#### [Work required]
Which lines of the entries below run from the one holding "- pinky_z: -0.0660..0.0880" to the one holding "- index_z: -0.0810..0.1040", inclusive? Set down exactly those lines and no others.

[Data to examine Boundary: Start]

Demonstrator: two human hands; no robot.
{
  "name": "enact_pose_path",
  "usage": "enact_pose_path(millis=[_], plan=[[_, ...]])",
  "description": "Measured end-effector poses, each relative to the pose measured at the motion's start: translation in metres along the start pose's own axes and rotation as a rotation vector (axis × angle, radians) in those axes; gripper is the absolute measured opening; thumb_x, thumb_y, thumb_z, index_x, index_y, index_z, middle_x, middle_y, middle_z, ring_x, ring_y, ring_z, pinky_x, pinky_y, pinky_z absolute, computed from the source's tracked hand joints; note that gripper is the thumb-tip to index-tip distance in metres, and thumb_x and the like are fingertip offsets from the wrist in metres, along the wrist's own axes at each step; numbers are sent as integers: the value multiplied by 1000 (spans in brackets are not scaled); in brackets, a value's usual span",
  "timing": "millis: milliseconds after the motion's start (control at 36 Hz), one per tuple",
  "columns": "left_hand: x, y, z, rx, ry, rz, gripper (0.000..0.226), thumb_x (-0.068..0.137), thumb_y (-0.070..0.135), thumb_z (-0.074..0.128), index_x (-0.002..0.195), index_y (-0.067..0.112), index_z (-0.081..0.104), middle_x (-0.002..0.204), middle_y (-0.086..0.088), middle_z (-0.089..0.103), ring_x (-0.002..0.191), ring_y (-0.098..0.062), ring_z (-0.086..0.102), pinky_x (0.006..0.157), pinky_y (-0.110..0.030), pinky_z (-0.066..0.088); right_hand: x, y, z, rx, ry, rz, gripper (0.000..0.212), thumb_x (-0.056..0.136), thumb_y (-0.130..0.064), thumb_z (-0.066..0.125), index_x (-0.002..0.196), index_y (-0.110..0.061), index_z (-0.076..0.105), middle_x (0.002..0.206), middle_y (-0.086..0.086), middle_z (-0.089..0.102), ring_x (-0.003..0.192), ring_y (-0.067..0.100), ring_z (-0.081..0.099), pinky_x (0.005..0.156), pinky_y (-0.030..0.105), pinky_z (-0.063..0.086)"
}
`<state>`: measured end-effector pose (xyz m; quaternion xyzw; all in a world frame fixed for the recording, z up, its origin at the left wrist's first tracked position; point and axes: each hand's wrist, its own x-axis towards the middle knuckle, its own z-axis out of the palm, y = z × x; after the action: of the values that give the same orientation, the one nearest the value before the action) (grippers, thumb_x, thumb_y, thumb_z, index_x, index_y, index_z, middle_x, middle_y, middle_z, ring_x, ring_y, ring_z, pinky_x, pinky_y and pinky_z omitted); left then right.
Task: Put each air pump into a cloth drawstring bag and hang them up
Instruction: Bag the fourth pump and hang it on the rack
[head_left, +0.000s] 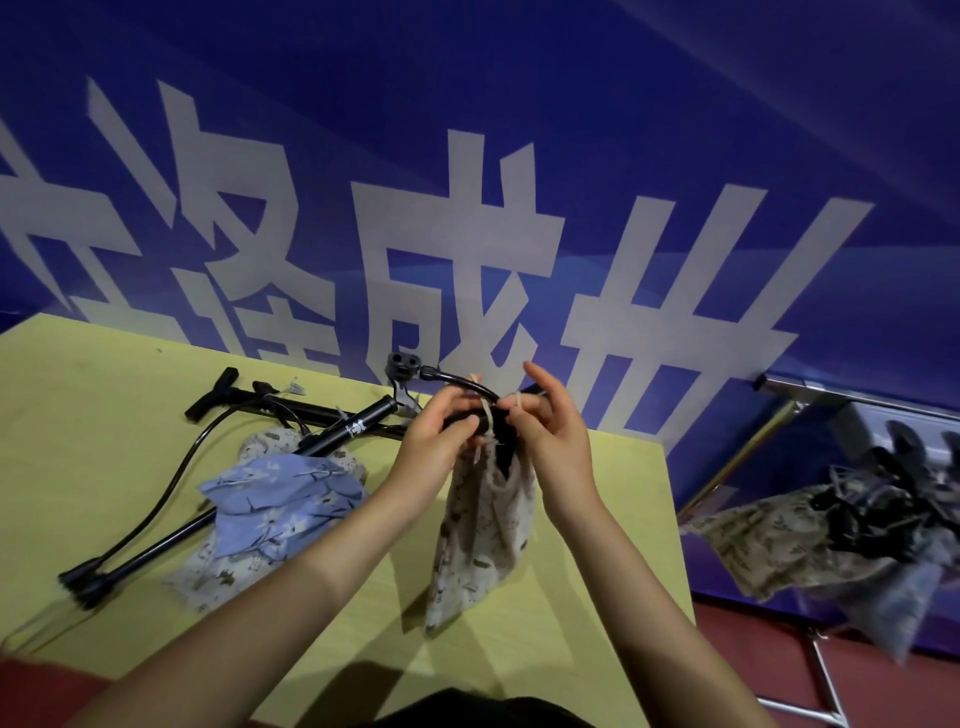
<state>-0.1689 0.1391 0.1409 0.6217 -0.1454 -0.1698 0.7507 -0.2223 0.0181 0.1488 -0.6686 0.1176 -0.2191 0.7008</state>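
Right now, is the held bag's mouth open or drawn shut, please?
Drawn shut: the bag is cinched around the pump, both hands pinching its cord.

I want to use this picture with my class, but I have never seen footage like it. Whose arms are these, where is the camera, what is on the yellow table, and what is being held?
There is one picture, from a camera worn on a person's head, looking down at their own bare hands. The left hand grips the neck of a beige cloth bag with a black air pump sticking out; the right hand pinches the drawstring. On the yellow table lie more black pumps, a blue floral bag and another pale bag. At the right, filled bags hang from a metal rack.
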Motion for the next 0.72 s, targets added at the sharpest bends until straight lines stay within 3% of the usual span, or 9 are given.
enact_pose_path(millis=[83,194,278,361,472,556,722], plan=[[-3,5,1,-143,-36,-52,28,96,-5,42,109,14,59,110,-12,64,102,-21,63,78,-26,55,-2,3,1,-50,54,-39,51,94,-1,56,138,-26,46,93,1,70,96,11,66,87,21,49],[-10,11,1,-246,-39,-123,23,95,0,46,108,7,63,119,-21,63,107,-26,62,82,-35,55,-8,3,-1,-120,74,-81,53,93,-3,57,140,-24,45,94,-2,70,99,9,65,96,27,48],[-14,14,0,-344,-13,-161,16,89,5,55,97,1,67,111,-22,65,106,-27,62,85,-41,54,-13,3,-2,-130,65,-88,54,92,1,57,139,-23,45,97,-2,70,103,12,65,99,32,48],[-18,14,-4,-394,23,-162,22,94,3,44,94,2,66,99,-17,69,99,-23,65,88,-42,53,-18,2,5,-140,34,-70,58,91,5,55,140,-24,44,103,-2,71,107,13,64,99,32,49],[-22,17,-8,-186,-12,-122,27,95,7,46,103,18,69,107,-2,71,104,-13,65,88,-30,49,-21,-1,17,-175,-38,-39,56,92,1,56,140,-25,44,113,-6,68,110,4,61,95,18,48],[-19,19,-15,-40,-8,-81,37,98,9,45,110,37,65,117,11,67,113,-3,59,92,-21,47,-18,-7,22,-237,-130,-50,44,91,2,56,127,-24,56,115,-7,67,106,0,62,87,13,47],[-13,20,-42,132,-53,21,42,99,10,45,112,46,61,126,8,58,118,-2,53,101,-24,43,-13,-13,32,-215,-190,19,34,90,3,60,108,-25,66,95,-14,72,93,1,65,79,15,49]])
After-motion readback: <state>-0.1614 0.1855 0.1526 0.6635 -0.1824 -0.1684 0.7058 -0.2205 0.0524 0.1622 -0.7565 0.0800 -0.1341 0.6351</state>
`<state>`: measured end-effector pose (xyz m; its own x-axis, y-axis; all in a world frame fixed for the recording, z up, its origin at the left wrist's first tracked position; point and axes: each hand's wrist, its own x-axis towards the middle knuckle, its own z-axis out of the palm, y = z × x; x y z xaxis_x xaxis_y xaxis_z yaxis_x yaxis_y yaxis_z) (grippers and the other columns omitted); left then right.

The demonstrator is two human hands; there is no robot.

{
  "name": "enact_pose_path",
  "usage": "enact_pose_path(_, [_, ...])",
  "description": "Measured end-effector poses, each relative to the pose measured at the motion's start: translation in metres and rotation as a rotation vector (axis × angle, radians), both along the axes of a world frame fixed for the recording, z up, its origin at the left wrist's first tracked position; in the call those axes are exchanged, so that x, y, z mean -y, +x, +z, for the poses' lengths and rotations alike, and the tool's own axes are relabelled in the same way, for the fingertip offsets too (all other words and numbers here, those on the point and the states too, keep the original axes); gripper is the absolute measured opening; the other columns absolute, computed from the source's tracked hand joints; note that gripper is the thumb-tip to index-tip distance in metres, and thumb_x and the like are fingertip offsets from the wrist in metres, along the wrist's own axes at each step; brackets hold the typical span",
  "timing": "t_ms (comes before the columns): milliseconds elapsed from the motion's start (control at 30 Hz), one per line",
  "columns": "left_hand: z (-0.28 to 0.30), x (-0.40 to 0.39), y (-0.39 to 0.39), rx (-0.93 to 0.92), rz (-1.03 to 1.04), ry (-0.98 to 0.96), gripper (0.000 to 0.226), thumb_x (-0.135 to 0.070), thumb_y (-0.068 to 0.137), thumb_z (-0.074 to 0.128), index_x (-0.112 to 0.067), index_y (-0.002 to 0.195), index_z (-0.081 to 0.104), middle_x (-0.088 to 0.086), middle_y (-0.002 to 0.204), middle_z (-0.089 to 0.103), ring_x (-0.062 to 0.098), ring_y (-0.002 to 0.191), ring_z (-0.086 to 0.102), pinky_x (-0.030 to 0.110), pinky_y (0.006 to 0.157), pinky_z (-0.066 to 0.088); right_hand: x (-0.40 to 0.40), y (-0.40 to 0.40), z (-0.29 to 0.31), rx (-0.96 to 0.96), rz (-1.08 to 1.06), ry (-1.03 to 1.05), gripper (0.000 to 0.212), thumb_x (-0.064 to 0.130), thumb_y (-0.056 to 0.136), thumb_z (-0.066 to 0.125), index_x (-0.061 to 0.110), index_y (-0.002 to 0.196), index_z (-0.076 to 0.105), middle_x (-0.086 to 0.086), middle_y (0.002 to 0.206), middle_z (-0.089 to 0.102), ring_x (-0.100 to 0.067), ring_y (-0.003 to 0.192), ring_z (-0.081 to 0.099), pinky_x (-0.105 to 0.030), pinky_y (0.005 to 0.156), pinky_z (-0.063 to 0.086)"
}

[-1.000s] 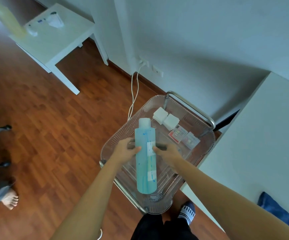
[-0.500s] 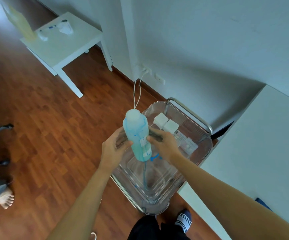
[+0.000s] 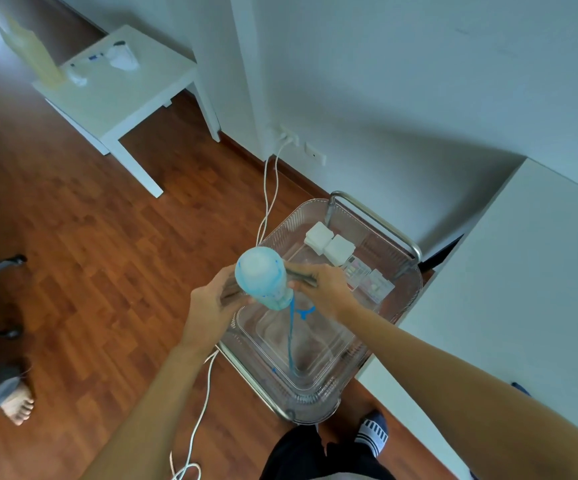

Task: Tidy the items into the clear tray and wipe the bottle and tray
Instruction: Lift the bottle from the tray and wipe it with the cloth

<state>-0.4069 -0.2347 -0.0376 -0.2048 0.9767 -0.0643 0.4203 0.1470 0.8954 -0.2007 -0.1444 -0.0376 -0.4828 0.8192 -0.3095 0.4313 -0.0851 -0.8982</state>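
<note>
A light-blue bottle point(image 3: 263, 275) with blue smears is held over the clear tray point(image 3: 336, 344), tipped so its white top faces me. My left hand point(image 3: 211, 303) grips its left side and my right hand point(image 3: 325, 289) its right side. A thin dark strip shows at the fingers of both hands; I cannot tell what it is. A blue streak point(image 3: 291, 341) runs down the tray's floor under the bottle. Behind the hands lie two white pads point(image 3: 318, 237) and two small clear packets point(image 3: 377, 285).
The clear tray sits inside a larger ribbed clear bin point(image 3: 407, 299) on a cart with a metal handle point(image 3: 374, 216). A white counter point(image 3: 523, 271) borders the right. A white side table point(image 3: 125, 88) stands far left. A white cable point(image 3: 267, 202) crosses the wood floor. Another person's foot point(image 3: 17, 408) is lower left.
The bottle lay flat along the tray; both hands have lifted it and tipped it up, exposing a blue streak on the tray floor.
</note>
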Motion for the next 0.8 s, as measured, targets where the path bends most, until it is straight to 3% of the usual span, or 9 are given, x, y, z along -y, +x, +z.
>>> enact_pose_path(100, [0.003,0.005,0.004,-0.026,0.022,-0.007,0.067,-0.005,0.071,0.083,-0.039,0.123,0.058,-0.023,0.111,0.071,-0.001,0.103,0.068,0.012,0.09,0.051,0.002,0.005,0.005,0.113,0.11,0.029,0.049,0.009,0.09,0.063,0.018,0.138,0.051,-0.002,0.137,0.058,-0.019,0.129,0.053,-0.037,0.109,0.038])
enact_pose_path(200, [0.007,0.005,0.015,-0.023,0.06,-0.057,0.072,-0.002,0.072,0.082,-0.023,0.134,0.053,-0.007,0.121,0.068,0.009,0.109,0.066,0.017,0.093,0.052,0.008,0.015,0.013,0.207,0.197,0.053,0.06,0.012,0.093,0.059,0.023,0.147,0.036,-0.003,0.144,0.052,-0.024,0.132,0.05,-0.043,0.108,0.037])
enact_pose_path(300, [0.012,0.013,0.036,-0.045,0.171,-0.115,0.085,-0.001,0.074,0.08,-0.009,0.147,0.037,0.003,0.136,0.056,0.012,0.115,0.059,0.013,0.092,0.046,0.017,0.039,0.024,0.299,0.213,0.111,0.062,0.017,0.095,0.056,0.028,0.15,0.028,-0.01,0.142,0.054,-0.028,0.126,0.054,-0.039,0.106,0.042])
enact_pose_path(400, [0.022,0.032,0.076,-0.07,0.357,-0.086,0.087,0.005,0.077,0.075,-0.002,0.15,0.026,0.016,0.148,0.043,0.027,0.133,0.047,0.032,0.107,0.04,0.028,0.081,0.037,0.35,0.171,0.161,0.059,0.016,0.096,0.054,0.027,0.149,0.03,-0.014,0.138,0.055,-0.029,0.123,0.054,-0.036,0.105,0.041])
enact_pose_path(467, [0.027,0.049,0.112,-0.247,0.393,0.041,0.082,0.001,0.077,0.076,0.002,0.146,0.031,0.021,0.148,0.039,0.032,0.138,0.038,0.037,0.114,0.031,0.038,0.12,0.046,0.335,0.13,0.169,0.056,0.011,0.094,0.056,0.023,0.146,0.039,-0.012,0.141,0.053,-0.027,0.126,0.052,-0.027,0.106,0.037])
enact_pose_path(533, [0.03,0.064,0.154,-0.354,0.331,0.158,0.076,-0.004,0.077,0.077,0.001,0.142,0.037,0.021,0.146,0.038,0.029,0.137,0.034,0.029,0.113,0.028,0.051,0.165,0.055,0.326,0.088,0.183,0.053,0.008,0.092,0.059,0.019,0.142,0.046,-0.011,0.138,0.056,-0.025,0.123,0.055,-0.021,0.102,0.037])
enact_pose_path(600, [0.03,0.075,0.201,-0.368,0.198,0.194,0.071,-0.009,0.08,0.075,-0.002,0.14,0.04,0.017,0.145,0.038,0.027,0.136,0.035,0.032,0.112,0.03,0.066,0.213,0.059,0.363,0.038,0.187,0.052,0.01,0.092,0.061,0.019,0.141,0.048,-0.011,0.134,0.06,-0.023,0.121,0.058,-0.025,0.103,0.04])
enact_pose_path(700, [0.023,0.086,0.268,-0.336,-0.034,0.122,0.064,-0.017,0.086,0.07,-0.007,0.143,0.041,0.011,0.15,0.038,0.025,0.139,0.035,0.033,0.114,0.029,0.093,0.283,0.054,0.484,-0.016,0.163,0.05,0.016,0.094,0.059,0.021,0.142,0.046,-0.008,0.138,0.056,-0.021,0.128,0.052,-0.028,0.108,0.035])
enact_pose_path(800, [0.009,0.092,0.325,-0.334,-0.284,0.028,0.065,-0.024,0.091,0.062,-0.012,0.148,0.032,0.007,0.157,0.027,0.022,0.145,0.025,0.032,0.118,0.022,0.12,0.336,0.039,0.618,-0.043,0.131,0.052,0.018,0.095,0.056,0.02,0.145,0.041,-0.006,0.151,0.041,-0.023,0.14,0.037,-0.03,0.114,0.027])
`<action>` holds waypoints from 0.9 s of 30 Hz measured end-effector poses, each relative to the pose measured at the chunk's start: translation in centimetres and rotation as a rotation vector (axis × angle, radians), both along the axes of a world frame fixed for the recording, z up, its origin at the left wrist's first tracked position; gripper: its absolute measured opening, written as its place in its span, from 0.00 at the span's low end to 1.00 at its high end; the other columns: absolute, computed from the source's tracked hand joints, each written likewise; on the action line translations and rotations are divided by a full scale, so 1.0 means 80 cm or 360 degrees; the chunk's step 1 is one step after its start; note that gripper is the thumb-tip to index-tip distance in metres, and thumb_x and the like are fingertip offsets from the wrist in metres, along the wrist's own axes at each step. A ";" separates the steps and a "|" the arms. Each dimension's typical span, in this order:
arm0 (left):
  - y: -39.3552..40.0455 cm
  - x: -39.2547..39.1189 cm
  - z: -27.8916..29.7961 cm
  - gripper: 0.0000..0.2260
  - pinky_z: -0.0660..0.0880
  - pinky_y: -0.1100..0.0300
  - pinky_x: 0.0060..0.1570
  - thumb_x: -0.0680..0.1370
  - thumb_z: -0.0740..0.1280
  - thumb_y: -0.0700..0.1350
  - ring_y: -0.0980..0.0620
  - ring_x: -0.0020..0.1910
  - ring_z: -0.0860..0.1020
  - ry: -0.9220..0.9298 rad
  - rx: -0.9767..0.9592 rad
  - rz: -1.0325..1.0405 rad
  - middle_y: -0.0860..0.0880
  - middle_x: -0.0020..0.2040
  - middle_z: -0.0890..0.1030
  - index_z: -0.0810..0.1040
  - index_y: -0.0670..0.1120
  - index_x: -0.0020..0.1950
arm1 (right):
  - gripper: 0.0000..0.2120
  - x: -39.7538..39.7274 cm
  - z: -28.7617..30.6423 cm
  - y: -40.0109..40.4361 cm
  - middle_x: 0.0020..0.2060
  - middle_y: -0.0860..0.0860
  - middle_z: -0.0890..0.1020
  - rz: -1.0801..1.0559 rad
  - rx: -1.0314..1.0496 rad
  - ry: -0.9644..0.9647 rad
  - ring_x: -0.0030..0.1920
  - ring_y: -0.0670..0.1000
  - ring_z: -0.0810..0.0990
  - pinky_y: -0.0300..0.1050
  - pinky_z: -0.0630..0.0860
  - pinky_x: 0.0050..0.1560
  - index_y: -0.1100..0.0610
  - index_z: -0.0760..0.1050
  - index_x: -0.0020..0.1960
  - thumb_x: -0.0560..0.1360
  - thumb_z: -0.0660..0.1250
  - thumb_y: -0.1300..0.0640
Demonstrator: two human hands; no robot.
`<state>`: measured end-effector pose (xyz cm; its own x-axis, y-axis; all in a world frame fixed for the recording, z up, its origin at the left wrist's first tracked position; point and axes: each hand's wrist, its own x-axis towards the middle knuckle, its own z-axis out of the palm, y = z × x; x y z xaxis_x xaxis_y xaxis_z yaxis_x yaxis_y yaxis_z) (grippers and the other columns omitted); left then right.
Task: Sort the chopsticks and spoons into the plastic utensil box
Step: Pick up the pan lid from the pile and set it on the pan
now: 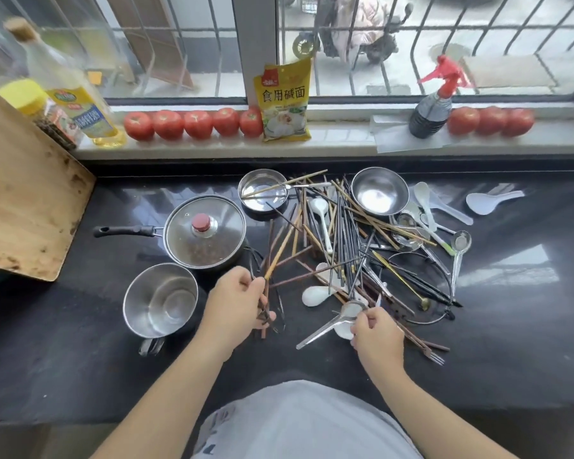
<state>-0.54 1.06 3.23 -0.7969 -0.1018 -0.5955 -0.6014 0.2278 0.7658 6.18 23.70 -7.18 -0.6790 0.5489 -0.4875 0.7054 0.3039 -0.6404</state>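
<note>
Left hand (237,301) grips gathered chopsticks (272,270), lower centre; right hand (375,332) pinches metal spoon (332,323) from pile, sorting by type.

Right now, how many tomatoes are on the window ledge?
8. Five stand in a row left of the yellow bag. Three stand right of the spray bottle. The bag may hide more.
</note>
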 end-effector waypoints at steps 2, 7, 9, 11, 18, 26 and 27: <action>-0.012 -0.005 0.024 0.09 0.84 0.36 0.40 0.84 0.62 0.40 0.40 0.30 0.83 0.0066 -0.0032 0.0020 0.41 0.37 0.78 0.69 0.39 0.45 | 0.07 0.000 -0.004 -0.010 0.31 0.48 0.84 0.0054 -0.0018 -0.0060 0.34 0.51 0.84 0.52 0.80 0.42 0.52 0.75 0.41 0.77 0.63 0.54; -0.038 -0.021 0.052 0.08 0.85 0.49 0.34 0.87 0.60 0.42 0.43 0.31 0.85 0.0010 0.0223 0.0338 0.42 0.43 0.74 0.72 0.39 0.52 | 0.07 -0.011 -0.012 -0.030 0.34 0.51 0.84 0.0052 -0.0189 -0.0247 0.30 0.52 0.83 0.50 0.81 0.39 0.58 0.76 0.43 0.77 0.61 0.59; -0.043 -0.020 0.052 0.07 0.84 0.52 0.31 0.87 0.60 0.41 0.43 0.32 0.85 -0.0094 0.0476 0.0540 0.43 0.42 0.74 0.73 0.39 0.51 | 0.08 -0.019 -0.015 -0.035 0.34 0.55 0.83 -0.0016 -0.0366 -0.0302 0.29 0.54 0.79 0.49 0.79 0.36 0.60 0.76 0.44 0.78 0.60 0.63; -0.045 -0.012 0.050 0.07 0.83 0.55 0.30 0.86 0.61 0.40 0.43 0.33 0.86 -0.0177 0.0701 0.0695 0.44 0.39 0.74 0.73 0.39 0.50 | 0.08 -0.027 -0.012 -0.038 0.35 0.58 0.81 -0.0083 -0.0499 -0.0327 0.30 0.55 0.77 0.46 0.76 0.33 0.61 0.76 0.49 0.79 0.58 0.64; -0.031 0.013 0.045 0.11 0.85 0.51 0.37 0.87 0.59 0.40 0.42 0.37 0.86 0.0004 0.0790 0.0683 0.47 0.33 0.78 0.71 0.41 0.46 | 0.15 -0.038 0.007 -0.036 0.39 0.59 0.81 -0.0130 -0.0729 -0.0181 0.32 0.56 0.78 0.47 0.79 0.35 0.55 0.68 0.64 0.80 0.56 0.64; -0.027 -0.019 0.075 0.10 0.85 0.50 0.40 0.88 0.57 0.41 0.42 0.38 0.86 0.0358 0.0656 0.0481 0.51 0.33 0.78 0.70 0.43 0.47 | 0.08 -0.061 0.021 -0.021 0.39 0.58 0.82 -0.0162 -0.0782 -0.0076 0.32 0.54 0.80 0.48 0.81 0.38 0.61 0.76 0.53 0.82 0.58 0.63; -0.026 -0.024 0.075 0.10 0.86 0.48 0.42 0.88 0.57 0.41 0.42 0.39 0.86 0.0348 0.0650 0.0462 0.51 0.33 0.79 0.71 0.43 0.47 | 0.07 -0.064 0.022 -0.017 0.38 0.58 0.82 -0.0176 -0.0782 -0.0057 0.31 0.54 0.80 0.46 0.80 0.35 0.61 0.76 0.52 0.81 0.59 0.64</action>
<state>-2.44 -0.98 9.26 -0.8800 -0.1310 -0.4565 -0.4123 -0.2662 0.8713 1.07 22.34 -5.45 -0.6078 0.3164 -0.7283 0.7406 -0.1049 -0.6637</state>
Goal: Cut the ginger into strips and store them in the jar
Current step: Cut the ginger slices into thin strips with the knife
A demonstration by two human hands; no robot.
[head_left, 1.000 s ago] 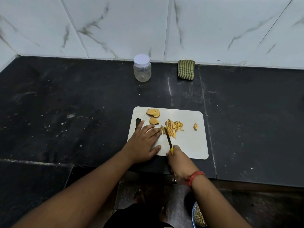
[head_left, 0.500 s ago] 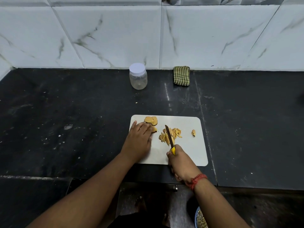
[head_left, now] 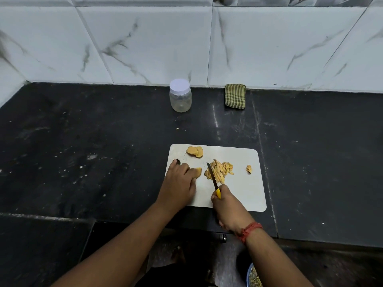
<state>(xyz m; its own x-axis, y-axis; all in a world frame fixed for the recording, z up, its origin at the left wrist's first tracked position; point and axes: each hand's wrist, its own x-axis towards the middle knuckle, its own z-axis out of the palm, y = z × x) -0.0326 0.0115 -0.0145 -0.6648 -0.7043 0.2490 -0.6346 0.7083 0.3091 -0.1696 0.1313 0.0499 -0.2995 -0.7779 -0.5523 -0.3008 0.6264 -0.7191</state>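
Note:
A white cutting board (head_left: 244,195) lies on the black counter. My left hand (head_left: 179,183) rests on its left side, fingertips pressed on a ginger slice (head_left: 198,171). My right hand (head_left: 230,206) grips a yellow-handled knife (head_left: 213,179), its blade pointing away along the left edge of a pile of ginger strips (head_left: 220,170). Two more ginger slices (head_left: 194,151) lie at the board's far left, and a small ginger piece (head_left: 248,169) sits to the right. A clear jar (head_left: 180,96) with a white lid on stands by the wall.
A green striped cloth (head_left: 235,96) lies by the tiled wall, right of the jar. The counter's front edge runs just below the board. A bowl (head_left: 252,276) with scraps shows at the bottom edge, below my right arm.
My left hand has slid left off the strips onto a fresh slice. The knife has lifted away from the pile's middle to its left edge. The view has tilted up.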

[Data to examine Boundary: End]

#### [Your solution]
  - pinky_z: -0.0660..0.0880
  - pinky_y: -0.1100..0.0300
  - pinky_x: 0.0060..0.1570
  - thumb_x: -0.0680..0.1370
  - thumb_z: -0.0740..0.1280
  - thumb_y: -0.0700..0.1350
  - ring_y: -0.0980..0.0620
  - ring_x: -0.0020..0.1910
  - ring_z: -0.0860..0.1020
  - ry: -0.9220..0.9298 rad
  - rx: -0.9767..0.9592 rad
  - rz: -1.0325..1.0405 rad
  - middle_y: -0.0860..0.0880
  - middle_x: -0.0020..0.2040
  - middle_z: -0.0890..0.1030
  - index_z: -0.0810..0.1040

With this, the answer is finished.